**EXERCISE GOAL**
Retype the data exactly, so that every line matches the original.

**Collected data**
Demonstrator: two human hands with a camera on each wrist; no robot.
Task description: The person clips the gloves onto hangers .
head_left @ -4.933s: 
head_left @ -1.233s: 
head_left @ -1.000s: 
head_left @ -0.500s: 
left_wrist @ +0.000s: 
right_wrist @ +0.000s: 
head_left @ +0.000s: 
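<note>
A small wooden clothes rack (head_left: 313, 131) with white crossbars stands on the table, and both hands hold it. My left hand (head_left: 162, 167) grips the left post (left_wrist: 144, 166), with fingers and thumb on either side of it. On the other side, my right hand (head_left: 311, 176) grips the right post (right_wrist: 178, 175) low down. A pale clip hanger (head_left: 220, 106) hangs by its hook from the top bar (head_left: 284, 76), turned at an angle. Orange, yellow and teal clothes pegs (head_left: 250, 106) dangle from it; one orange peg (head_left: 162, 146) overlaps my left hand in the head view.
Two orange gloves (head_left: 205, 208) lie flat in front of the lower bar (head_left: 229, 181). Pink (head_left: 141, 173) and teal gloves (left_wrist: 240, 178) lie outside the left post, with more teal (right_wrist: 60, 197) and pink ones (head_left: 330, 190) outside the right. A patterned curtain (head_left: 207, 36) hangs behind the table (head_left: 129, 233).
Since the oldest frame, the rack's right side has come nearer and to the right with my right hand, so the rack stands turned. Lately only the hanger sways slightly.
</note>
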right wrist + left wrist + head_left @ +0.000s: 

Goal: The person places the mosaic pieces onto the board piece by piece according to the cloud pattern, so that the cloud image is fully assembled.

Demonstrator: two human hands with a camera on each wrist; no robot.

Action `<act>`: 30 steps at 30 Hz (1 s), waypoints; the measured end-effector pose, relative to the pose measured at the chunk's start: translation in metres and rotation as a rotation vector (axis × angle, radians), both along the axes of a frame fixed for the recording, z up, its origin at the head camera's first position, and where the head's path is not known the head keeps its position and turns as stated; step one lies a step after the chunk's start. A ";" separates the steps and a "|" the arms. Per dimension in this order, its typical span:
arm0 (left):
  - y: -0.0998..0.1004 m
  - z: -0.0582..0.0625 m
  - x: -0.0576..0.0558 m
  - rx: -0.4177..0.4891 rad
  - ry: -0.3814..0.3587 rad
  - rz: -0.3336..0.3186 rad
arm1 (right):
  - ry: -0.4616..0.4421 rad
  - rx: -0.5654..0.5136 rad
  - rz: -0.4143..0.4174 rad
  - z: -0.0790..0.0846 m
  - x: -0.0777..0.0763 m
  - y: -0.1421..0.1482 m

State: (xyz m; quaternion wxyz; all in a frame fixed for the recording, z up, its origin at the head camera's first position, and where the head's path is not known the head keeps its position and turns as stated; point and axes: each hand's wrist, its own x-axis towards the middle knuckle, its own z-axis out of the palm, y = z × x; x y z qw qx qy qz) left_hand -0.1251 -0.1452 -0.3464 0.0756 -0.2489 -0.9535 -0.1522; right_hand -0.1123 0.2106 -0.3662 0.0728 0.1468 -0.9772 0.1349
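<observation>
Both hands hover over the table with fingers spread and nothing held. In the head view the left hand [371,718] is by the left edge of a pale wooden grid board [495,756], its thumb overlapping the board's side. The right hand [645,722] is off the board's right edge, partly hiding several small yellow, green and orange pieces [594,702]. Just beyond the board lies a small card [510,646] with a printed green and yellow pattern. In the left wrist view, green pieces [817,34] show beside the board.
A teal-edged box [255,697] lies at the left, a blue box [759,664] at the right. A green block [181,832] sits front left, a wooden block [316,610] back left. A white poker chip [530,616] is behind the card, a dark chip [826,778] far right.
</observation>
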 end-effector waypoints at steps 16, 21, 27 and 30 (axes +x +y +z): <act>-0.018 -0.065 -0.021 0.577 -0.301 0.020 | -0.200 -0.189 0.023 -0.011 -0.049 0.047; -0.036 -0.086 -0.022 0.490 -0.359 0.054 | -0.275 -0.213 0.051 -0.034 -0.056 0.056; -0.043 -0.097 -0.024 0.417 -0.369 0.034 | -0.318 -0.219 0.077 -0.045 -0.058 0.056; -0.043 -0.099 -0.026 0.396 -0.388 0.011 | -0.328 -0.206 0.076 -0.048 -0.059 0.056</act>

**SOLUTION FOR THIS TASK**
Demonstrator: two human hands with a camera on each wrist; no robot.
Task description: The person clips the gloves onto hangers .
head_left @ -4.933s: 
head_left @ -1.233s: 
head_left @ -1.000s: 
head_left @ -0.500s: 
left_wrist @ +0.000s: 
right_wrist @ +0.000s: 
head_left @ +0.000s: 
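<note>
A small wooden clothes rack (head_left: 313, 131) with white crossbars stands on the table, and both hands hold it. My left hand (head_left: 162, 167) grips the left post (left_wrist: 144, 166), with fingers and thumb on either side of it. On the other side, my right hand (head_left: 311, 176) grips the right post (right_wrist: 178, 175) low down. A pale clip hanger (head_left: 220, 106) hangs by its hook from the top bar (head_left: 284, 76), turned at an angle. Orange, yellow and teal clothes pegs (head_left: 250, 106) dangle from it; one orange peg (head_left: 162, 146) overlaps my left hand in the head view.
Two orange gloves (head_left: 205, 208) lie flat in front of the lower bar (head_left: 229, 181). Pink (head_left: 141, 173) and teal gloves (left_wrist: 240, 178) lie outside the left post, with more teal (right_wrist: 60, 197) and pink ones (head_left: 330, 190) outside the right. A patterned curtain (head_left: 207, 36) hangs behind the table (head_left: 129, 233).
Since the oldest frame, the rack's right side has come nearer and to the right with my right hand, so the rack stands turned. Lately only the hanger sways slightly.
</note>
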right wrist + left wrist + head_left @ +0.000s: 

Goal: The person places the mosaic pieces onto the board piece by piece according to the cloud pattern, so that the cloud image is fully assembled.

Demonstrator: two human hands with a camera on each wrist; no robot.

Action `<act>`: 30 steps at 30 Hz (1 s), waypoints; the measured end-effector pose, relative to the pose measured at the chunk's start: translation in metres and rotation as a rotation vector (axis × angle, radians), both along the axes of a frame fixed for the recording, z up, its origin at the head camera's first position, and where the head's path is not known the head keeps its position and turns as stated; step one lies a step after the chunk's start. A ";" separates the steps and a "|" the arms. Per dimension in this order, its typical span:
arm0 (left):
  - y: -0.0998..0.1004 m
  - z: -0.0582..0.0625 m
  - x: -0.0576..0.0558 m
  - rx: -0.4177..0.4891 rad
  - ry: -0.3814..0.3587 rad
  - rz: -0.3336..0.3186 rad
arm1 (right):
  - ry: -0.4616..0.4421 rad
  - rx: -0.5654..0.5136 rad
  - rz: -0.4143..0.4174 rad
  - z: -0.0790..0.0846 m
  - x: -0.0777..0.0763 m
  - y: -0.1421..0.1482 m

State: (xyz m; quaternion wxyz; all in a frame fixed for the recording, z up, its origin at the head camera's first position, and where the head's path is not known the head keeps its position and turns as stated; point and axes: each hand's wrist, its own x-axis towards the middle knuckle, its own z-axis out of the palm, y = z × x; x y z qw qx qy qz) left_hand -0.1251 -0.1452 -0.3464 0.0756 -0.2489 -0.9535 -0.1522; right_hand -0.1123 0.2106 -0.3662 0.0728 0.1468 -0.9772 0.1349
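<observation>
Both hands hover over the table with fingers spread and nothing held. In the head view the left hand [371,718] is by the left edge of a pale wooden grid board [495,756], its thumb overlapping the board's side. The right hand [645,722] is off the board's right edge, partly hiding several small yellow, green and orange pieces [594,702]. Just beyond the board lies a small card [510,646] with a printed green and yellow pattern. In the left wrist view, green pieces [817,34] show beside the board.
A teal-edged box [255,697] lies at the left, a blue box [759,664] at the right. A green block [181,832] sits front left, a wooden block [316,610] back left. A white poker chip [530,616] is behind the card, a dark chip [826,778] far right.
</observation>
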 end-effector waypoints at steps 16, 21, 27 and 30 (axes +x +y +z): <act>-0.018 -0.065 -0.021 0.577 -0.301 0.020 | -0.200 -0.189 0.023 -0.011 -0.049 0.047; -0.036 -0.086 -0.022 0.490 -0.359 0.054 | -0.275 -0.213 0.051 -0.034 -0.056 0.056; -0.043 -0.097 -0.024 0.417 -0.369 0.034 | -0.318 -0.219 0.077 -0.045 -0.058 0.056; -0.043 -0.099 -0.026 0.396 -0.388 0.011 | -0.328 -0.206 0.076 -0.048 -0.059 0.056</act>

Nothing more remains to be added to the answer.